**What is being asked**
Could you print the full listing again, exactly as written?

**Input data**
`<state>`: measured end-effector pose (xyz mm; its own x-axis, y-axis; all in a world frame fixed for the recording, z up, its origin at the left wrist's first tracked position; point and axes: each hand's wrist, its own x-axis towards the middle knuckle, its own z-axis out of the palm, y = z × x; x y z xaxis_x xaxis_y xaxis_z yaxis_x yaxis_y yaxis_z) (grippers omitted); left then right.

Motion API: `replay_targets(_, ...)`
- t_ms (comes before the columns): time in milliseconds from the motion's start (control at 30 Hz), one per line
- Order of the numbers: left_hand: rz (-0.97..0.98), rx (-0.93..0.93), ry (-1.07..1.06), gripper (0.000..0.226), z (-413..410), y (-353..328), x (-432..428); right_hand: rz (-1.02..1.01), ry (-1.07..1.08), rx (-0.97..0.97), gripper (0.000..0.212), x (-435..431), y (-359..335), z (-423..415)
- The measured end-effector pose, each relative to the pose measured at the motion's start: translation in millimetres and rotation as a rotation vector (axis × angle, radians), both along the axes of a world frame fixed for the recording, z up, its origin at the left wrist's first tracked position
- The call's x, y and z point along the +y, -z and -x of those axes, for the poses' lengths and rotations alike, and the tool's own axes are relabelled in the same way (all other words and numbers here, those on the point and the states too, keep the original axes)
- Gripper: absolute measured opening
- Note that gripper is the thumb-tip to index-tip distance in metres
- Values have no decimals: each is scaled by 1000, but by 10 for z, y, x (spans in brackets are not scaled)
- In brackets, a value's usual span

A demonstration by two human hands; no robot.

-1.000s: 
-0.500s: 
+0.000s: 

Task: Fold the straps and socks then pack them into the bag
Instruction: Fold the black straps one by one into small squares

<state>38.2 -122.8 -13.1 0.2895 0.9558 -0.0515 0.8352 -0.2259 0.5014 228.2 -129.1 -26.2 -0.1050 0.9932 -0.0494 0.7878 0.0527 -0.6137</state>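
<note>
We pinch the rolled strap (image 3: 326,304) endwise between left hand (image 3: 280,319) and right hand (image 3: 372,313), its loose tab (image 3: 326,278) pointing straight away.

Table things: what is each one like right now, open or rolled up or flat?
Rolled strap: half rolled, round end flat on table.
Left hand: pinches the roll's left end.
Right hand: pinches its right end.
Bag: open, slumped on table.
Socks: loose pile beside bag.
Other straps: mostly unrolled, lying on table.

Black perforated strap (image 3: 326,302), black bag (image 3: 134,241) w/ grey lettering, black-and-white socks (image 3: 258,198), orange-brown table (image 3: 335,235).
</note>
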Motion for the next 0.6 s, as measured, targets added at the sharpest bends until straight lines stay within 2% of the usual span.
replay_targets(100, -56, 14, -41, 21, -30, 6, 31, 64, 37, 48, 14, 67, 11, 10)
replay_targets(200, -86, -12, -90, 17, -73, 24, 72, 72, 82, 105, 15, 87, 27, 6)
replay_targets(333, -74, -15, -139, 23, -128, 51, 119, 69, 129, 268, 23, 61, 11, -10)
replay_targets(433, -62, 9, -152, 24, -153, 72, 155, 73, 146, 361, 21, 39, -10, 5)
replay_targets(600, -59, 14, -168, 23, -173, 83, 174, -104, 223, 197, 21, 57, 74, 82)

**Exercise response**
`<state>`: measured end-effector pose (xyz mm; its own x-axis, y-axis; all in a world frame fixed for the recording, z up, its origin at the left wrist's first tracked position; point and axes: each hand's wrist, its own x-axis towards the middle knuckle, its own z-axis out of the palm, y = z × x; x y z xaxis_x xaxis_y xaxis_z yaxis_x yaxis_y yaxis_z) (grippers omitted); left then right.

Motion API: `replay_targets(_, ...)`
- t_ms (comes before the columns): time in milliseconds from the motion's start (control at 30 Hz), one per line
- Order of the numbers: left_hand: rz (-0.97..0.98), rx (-0.93..0.93), ry (-1.07..1.06), gripper (0.000..0.226), z (-413..410), y (-353..328), x (-432..428); right_hand: rz (-1.02..1.01), ry (-1.07..1.08), rx (-0.97..0.97), gripper (0.000..0.212), x (-435..431), y (-359..335), z (-423..415)
- The measured end-effector pose, each relative to the pose measured at the motion's start: translation in millimetres and rotation as a rotation vector (axis × angle, radians), both along the axes of a world frame fixed for the recording, z up, its origin at the left wrist's first tracked position
- The call's x, y and z point along the +y, -z and -x of those axes, for the poses' lengths and rotations alike, and the tool's own axes are relabelled in the same way (all other words and numbers here, those on the point and the states too, keep the original axes)
- Gripper: absolute measured opening
- Note that gripper is the thumb-tip to index-tip distance in metres
- Values have no decimals: each is scaled by 1000, but by 10 for z, y, x (spans in brackets are not scaled)
- In brackets, a value's usual span

A demonstration by two human hands; no robot.

-1.000s: 
-0.500s: 
+0.000s: 

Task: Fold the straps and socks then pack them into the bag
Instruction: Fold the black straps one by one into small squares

<state>38.2 -122.8 -13.1 0.2895 0.9558 -0.0515 0.8352 -0.2259 0.5014 228.2 -129.1 -26.2 -0.1050 0.9932 -0.0494 0.7878 0.0527 -0.6137</state>
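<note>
We pinch the rolled strap (image 3: 326,304) endwise between left hand (image 3: 280,319) and right hand (image 3: 372,313), its loose tab (image 3: 326,278) pointing straight away.

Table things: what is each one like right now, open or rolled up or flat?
Rolled strap: half rolled, round end flat on table.
Left hand: pinches the roll's left end.
Right hand: pinches its right end.
Bag: open, slumped on table.
Socks: loose pile beside bag.
Other straps: mostly unrolled, lying on table.

Black perforated strap (image 3: 326,302), black bag (image 3: 134,241) w/ grey lettering, black-and-white socks (image 3: 258,198), orange-brown table (image 3: 335,235).
</note>
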Motion for the next 0.6 s, as measured, targets added at the sharpest bends until straight lines stay within 2% of the usual span.
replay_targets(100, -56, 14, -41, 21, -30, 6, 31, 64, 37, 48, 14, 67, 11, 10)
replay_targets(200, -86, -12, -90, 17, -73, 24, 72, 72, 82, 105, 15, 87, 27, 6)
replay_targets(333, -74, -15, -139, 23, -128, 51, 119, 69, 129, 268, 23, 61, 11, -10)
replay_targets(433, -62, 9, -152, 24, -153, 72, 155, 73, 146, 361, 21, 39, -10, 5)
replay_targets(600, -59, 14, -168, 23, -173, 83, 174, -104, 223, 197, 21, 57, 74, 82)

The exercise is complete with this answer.